Restate word for word the span of lines that opens with the line containing "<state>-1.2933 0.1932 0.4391" and closes with the last line of the material. Include both ends and nothing more.
___ Task material
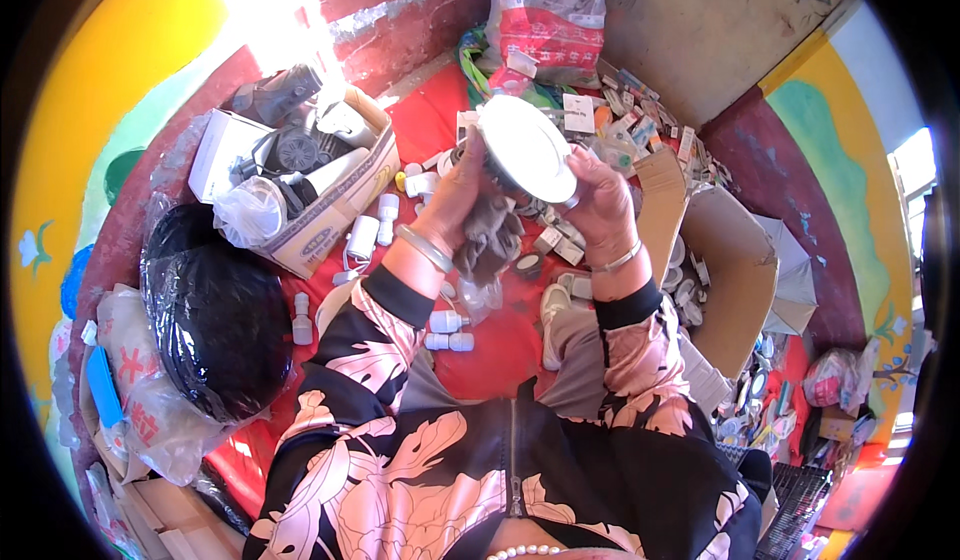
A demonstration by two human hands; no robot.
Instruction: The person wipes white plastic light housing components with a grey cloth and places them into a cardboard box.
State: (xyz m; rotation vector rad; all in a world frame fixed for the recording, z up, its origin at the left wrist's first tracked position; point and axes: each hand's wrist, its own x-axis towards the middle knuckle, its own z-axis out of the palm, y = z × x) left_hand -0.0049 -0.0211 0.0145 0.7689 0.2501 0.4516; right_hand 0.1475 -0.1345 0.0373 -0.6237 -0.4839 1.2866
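Observation:
In front of me, a round white disc (527, 148) with a raised rim and a darker side is held up and tilted, and it looks like a light fitting. My left hand (455, 198) grips its left edge. A crumpled grey rag (490, 238) hangs down beside that hand, and its upper part is hidden. At the disc's right lower edge, my right hand (604, 205) pinches the rim between thumb and fingers. Beneath my arms, several white cylindrical fittings (362, 238) lie on the red cloth (490, 365).
An open carton (330, 218) of lamp parts stands at left, above a black plastic bag (215, 310). Another open cardboard box (735, 280) is at right with small white parts. Small boxes (640, 120) are heaped at the back before a red-and-white sack (550, 25).

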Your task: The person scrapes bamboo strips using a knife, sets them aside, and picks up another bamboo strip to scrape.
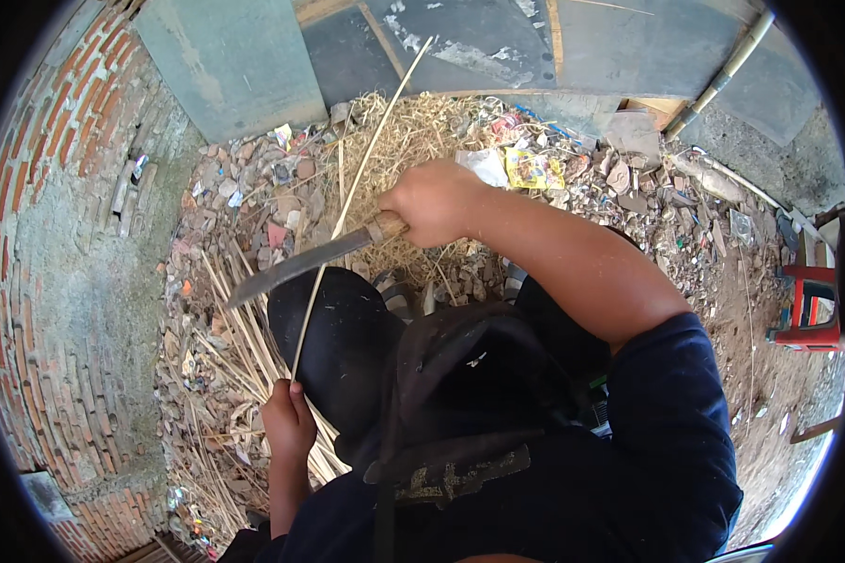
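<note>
Pale strip (349,198) forward from left grip (289,419)

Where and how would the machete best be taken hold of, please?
Probably by its wooden handle, coming from the right, where the right grip holds it: the long blade extends leftward from there and overlaps the bamboo strip, so the blade side seems best avoided.

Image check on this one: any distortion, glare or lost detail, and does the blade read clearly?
Head view: fisheye bends the brick wall at left, and the corners go black; head view: bright glare along the lower right rim; head view: the dark shirt swallows detail; head view: the knife and pale strip stay clearly outlined.
</note>
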Demonstrator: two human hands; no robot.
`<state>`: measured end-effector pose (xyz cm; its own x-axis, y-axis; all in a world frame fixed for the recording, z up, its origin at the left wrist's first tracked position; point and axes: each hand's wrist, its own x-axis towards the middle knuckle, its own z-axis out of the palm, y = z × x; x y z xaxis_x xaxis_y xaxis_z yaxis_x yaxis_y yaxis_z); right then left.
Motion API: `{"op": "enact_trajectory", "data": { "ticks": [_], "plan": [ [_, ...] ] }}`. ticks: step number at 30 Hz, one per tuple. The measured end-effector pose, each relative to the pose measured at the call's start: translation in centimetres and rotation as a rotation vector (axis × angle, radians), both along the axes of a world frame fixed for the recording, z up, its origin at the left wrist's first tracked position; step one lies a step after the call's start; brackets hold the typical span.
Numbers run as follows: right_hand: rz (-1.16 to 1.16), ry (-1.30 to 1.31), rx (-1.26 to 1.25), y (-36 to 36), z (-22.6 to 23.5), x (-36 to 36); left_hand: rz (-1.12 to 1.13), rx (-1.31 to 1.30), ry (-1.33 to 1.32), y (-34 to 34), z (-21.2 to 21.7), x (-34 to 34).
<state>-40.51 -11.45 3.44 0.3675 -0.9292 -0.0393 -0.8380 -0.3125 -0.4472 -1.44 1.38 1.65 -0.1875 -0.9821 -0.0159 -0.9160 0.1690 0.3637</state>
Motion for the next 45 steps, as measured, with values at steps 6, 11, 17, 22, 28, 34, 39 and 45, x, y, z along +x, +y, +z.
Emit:
{"op": "enact_trajectory", "data": {
  "ticks": [6,11,17,22,28,34,39,45],
  "plan": [
    [-0.032,-0.094,0.083,-1.3,-2.4,-0.4,0.015,-0.012,-0.017,-0.7,-1.3,0.0],
    [-0.026,-0.006,0.085,0.4,1.3,1.4,0.015,-0.013,0.015,0.1,-1.4,0.3],
    [-0.087,0.107,0.089,-0.8,-0.8,-0.5,0.039,0.006,-0.065,-0.8,-0.2,-1.2],
    [-0.008,0.038,-0.031,0.8,0.5,1.8,0.037,-0.018,-0.028,0.1,-0.9,-0.5],
    [-0.232,0.03,0.085,-2.5,-2.2,-3.0,0.052,-0.064,-0.096,0.0,0.1,-1.4],
    [-0.087,0.057,0.061,-0.9,-1.4,-0.1,-0.004,-0.042,-0.102,-0.6,0.4,-0.8],
    [-0.04,0.009,0.074,-0.4,-1.2,0.0,0.012,-0.019,0.006,-0.4,-0.5,-0.8],
    [-0.048,0.023,0.083,-0.5,-0.2,1.8,0.022,-0.028,-0.024,-0.6,-0.9,-0.5]
  ]
}}
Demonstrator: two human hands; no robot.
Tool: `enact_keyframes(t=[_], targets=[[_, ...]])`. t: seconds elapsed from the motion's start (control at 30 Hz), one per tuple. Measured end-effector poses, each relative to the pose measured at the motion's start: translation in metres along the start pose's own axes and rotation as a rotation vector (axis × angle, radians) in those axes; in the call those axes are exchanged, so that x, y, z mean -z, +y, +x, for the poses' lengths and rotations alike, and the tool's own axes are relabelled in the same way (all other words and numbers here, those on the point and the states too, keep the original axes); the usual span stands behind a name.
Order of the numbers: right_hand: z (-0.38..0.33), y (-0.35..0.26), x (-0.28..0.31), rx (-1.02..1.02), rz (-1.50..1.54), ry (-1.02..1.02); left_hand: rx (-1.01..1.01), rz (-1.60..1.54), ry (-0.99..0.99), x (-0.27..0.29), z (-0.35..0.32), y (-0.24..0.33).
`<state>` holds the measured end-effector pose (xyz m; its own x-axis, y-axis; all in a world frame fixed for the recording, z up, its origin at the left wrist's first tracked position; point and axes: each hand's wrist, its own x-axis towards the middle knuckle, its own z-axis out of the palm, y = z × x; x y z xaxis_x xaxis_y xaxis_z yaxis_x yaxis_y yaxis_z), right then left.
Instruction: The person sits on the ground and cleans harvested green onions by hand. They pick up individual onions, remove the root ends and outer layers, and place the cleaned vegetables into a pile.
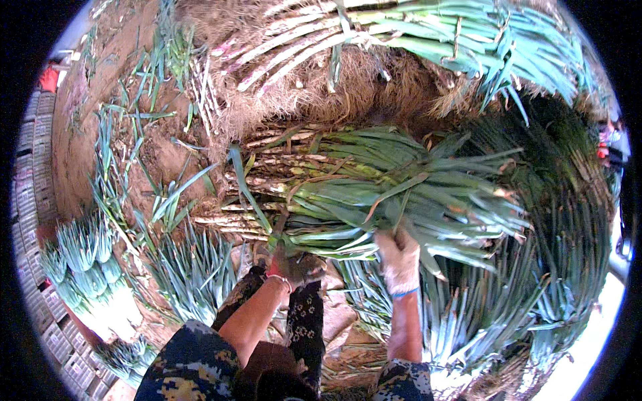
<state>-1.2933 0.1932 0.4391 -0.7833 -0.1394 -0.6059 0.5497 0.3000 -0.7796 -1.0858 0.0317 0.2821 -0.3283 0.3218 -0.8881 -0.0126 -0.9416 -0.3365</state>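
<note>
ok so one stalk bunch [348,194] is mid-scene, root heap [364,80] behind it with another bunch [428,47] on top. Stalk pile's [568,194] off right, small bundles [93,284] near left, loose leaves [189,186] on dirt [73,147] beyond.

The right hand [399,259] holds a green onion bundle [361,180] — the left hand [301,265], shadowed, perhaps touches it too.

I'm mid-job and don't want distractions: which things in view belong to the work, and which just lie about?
Likely part of the work:
- left hand and right hand, at the near edge of the middle heap
- middle heap of long green onions
- probably the white-stemmed bunches, lower left

Apparently lying about:
- stray green leaves on the soil
</note>
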Motion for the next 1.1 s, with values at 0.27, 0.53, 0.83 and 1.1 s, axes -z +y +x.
enact_keyframes(t=[0.27, 0.53, 0.83, 1.1], targets=[[-0.224, -0.064, -0.052, 0.088, -0.551, -0.457, -0.224, 0.139, 0.175, 0.017, -0.064, -0.001], [-0.389, -0.012, -0.100, -0.104, -0.347, -0.535, -0.165, 0.561, 0.322, 0.123, -0.162, -0.013], [-0.492, 0.080, -0.081, -0.367, -0.261, -0.424, -0.262, 0.843, 0.401, 0.251, -0.181, -0.035], [-0.513, 0.150, -0.004, -0.016, -0.089, -0.164, -0.390, 1.019, 0.392, 0.283, -0.157, -0.086]])
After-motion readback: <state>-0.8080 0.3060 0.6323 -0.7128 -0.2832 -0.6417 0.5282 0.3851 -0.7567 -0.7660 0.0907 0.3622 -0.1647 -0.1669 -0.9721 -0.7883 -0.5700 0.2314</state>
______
Output for this task
<state>-1.2933 0.1932 0.4391 -0.7833 -0.1394 -0.6059 0.5497 0.3000 -0.7796 -1.0858 0.0317 0.2821 -0.3283 0.3218 -0.8881 -0.0126 -0.9416 -0.3365</state>
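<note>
ok so one stalk bunch [348,194] is mid-scene, root heap [364,80] behind it with another bunch [428,47] on top. Stalk pile's [568,194] off right, small bundles [93,284] near left, loose leaves [189,186] on dirt [73,147] beyond.

The right hand [399,259] holds a green onion bundle [361,180] — the left hand [301,265], shadowed, perhaps touches it too.

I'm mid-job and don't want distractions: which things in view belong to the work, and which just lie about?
Likely part of the work:
- left hand and right hand, at the near edge of the middle heap
- middle heap of long green onions
- probably the white-stemmed bunches, lower left

Apparently lying about:
- stray green leaves on the soil
</note>
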Motion for the next 1.1 s, with values at 0.27, 0.53, 0.83 and 1.1 s, axes -z +y +x.
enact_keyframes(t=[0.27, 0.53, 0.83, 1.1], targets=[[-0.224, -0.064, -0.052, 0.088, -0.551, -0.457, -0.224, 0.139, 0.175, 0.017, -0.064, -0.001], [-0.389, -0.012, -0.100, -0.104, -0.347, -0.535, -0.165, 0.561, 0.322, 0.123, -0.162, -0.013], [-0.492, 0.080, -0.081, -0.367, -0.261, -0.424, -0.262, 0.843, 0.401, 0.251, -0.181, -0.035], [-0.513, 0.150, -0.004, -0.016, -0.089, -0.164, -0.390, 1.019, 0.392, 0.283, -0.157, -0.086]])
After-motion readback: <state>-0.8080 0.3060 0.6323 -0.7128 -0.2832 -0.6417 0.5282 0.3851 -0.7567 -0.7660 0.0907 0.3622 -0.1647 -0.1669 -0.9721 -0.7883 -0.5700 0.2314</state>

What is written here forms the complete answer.